The case of Palmer v. Andover presented the case of a defective highway, and to such extent defective as not to be in proper repair for ordinary travel, for want of a suitable rail or barrier. It was also made to appear to the satisfaction of the jury that such rail or barrier, thus required for security of the traveller, would have prevented the happening of the injury complained of. The injury sustained in that case was the combined effect of an accident occurring to the carriage and the defect above stated in the road; the accident being one which common prudence and sagacity could not have foreseen and provided against. The damage occurred wholly on the highway, and with no cooperation, nor through any negligence of a third party. The case was one where no duties had been neglected, nor any defaults occurred on the part of any one, except the town of Andover. Under these circumstances, the court held that the plaintiff was entitled to maintain his action.

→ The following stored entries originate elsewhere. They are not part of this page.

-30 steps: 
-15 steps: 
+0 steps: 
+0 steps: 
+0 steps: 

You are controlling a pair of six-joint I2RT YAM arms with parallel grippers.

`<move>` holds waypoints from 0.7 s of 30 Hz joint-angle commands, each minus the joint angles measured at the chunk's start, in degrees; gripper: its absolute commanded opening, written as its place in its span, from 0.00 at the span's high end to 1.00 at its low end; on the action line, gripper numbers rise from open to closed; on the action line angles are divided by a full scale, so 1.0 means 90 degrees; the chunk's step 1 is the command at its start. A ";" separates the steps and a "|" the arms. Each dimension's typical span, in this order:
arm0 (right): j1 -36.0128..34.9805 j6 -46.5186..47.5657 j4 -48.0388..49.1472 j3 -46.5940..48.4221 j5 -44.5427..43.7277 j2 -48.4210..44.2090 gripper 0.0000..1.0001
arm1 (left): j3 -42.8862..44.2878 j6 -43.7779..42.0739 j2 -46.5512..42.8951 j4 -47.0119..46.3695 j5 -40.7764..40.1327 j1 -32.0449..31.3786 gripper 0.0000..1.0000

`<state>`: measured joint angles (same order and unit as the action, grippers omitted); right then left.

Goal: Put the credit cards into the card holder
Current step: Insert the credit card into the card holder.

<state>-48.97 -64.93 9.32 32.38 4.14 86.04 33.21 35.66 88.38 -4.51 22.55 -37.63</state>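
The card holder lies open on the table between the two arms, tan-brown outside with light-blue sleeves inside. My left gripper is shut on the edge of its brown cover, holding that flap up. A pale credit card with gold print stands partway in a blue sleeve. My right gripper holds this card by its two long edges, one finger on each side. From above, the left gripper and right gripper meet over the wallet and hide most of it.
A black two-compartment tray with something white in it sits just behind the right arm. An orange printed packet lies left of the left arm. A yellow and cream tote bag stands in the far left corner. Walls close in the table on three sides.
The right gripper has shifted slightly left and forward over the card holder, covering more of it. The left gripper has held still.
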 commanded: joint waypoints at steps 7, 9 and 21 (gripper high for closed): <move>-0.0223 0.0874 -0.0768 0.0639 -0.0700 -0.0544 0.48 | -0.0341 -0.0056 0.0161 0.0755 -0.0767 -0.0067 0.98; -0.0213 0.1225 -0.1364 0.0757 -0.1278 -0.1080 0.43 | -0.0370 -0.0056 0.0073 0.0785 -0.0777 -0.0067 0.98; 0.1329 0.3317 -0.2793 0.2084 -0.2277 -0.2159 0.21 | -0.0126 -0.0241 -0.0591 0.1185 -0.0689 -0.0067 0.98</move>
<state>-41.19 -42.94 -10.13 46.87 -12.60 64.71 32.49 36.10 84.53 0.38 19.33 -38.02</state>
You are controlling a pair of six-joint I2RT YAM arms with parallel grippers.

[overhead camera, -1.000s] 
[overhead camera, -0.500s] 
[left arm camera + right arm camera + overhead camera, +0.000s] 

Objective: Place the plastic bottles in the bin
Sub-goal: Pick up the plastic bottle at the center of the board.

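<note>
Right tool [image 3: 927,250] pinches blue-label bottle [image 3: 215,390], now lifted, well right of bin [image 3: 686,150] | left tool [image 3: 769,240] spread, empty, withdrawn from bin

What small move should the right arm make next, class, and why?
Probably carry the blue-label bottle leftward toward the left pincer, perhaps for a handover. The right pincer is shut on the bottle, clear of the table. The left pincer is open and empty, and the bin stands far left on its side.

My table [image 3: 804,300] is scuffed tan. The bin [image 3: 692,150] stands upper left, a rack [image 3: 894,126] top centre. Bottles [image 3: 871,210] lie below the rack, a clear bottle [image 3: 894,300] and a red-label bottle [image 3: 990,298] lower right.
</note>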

In the case now before us another element is alleged to exist. The defendants allege that the injury to the plaintiff commenced by her feet slipping without the limits of the highway for whose repair the defendants are responsible; that the slipping commenced upon the steps of the post-office building; that those steps were covered with ice, and were in an unsafe state; *103and that by reason of such unsafe state of those steps the plaintiff fell on the sidewalk, which was also covered with ice, and was unsafe for travel thereon. As to this, proof was offered and relied upon by the defendants. But the ruling of the court was to the effect, that if both the steps and the sidewalk were in an unsafe condition, and the fall upon the sidewalk was the combined effect of slipping upon the steps and the unsafe condition of the sidewalk, and although the defendants were not responsible for the condition of the steps, the plaintiff was entitled to recover for the injury sustained by her fall.

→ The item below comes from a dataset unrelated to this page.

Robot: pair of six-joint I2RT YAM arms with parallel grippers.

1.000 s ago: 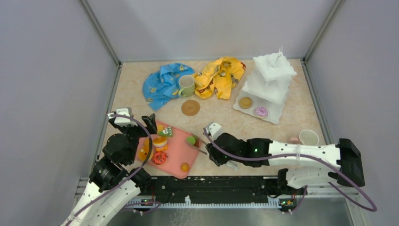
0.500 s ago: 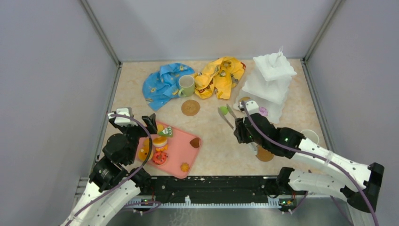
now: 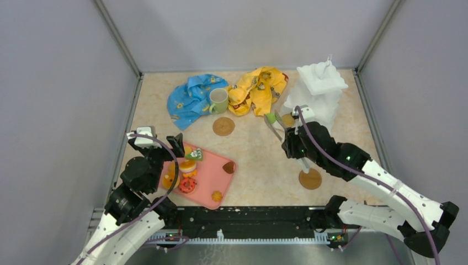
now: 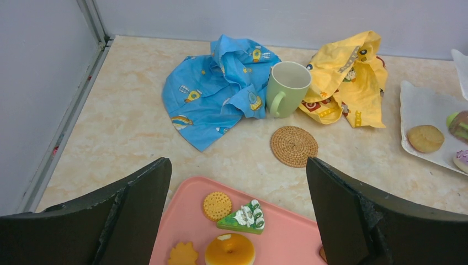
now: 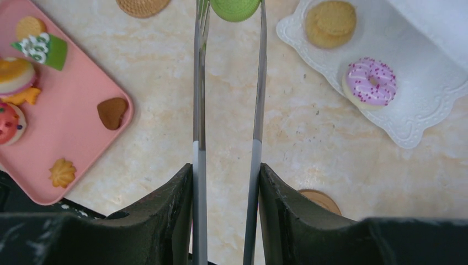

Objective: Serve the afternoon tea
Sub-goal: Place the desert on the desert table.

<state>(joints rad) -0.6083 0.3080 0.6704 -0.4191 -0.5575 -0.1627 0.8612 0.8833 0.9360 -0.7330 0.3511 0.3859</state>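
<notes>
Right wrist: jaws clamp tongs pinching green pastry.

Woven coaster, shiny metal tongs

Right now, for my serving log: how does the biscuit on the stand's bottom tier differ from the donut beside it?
The biscuit is plain tan and solid; the donut has pink icing with sprinkles and a centre hole. The biscuit lies nearer the green pastry in the tongs than the donut does. Both are round, lying flat on the white stand.
</notes>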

We do not feel authorized to sustain so broad a principle as seems to have been adopted at the trial, as to the responsibility of towns for neglect to repair their highways. We think the ruling goes further than that of Palmer v. Andover. It adopts the doctrine, that the injury may result from the combined effect of negligent acts of omission or commission, inconsistent with ordinary care, on the part of a third party, and an existing want of repair in the highway, and yet the town be charged with the damages occasioned by such injury thus proceeding in part from causes wrongfully existing without the limits of the highway.

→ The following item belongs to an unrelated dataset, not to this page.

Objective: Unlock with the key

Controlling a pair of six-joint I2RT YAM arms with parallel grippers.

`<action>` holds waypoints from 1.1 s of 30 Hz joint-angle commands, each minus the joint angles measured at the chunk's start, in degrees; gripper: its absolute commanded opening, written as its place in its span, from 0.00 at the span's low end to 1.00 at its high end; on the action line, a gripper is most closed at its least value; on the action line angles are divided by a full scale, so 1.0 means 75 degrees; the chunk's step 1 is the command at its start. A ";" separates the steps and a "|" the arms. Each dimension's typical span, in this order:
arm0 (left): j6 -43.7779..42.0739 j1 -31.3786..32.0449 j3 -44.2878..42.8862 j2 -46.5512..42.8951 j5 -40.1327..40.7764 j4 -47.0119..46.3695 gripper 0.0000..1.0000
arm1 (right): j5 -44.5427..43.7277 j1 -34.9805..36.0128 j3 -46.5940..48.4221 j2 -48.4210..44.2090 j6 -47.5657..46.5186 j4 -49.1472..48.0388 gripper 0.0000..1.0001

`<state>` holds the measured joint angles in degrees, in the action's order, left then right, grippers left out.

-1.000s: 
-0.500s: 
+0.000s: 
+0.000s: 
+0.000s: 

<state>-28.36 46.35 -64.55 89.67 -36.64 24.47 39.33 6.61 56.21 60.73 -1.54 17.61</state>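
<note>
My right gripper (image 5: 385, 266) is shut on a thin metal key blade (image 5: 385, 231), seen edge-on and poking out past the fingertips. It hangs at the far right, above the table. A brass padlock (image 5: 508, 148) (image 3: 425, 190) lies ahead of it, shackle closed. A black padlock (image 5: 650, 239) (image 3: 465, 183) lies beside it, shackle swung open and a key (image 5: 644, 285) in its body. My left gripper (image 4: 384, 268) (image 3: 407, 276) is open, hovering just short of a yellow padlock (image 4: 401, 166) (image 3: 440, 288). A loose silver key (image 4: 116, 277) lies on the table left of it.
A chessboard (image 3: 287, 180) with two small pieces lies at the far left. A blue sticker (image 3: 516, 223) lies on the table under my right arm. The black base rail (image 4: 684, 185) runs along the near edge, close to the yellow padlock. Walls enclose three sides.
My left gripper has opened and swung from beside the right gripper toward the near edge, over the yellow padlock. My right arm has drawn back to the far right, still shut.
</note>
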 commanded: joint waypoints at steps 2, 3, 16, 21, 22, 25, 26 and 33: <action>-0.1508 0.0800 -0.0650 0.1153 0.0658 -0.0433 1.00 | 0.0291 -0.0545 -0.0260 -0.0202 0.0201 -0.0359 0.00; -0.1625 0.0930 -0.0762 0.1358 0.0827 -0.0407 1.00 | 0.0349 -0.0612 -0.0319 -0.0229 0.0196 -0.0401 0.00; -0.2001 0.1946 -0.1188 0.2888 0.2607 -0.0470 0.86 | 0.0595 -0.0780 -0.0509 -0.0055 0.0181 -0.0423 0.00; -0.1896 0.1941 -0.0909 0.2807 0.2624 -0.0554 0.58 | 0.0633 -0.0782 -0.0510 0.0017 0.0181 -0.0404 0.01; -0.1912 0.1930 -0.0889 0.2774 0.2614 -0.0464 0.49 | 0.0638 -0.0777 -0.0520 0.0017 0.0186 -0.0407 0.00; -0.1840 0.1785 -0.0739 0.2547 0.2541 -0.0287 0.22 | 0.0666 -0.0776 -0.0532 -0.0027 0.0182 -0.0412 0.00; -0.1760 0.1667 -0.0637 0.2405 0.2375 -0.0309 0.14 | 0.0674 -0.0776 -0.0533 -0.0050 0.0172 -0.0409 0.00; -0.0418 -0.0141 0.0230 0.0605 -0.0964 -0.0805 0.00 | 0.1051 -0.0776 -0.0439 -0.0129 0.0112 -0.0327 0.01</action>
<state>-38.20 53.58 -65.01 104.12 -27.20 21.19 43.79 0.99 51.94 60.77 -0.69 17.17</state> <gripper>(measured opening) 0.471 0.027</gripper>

But we think the only exception to the rule, that the plaintiff cannot recover unless the defect in the highway was the sole cause of the injury, must be one like that in Palmer v. Andover, where the contributing cause was a pure accident, and one which common prudence and sagacity could not have foreseen and provided against. The contributing cause of the injury here was of a different character, involving default and negligence without the limits of the highway. If the injury was caused only through the combined effect of slipping upon the steps, which were out of repair and unsafe, and upon the sidewalk, which was also out of repair and unsafe, the defendants would not be responsible therefor. New trial ordered.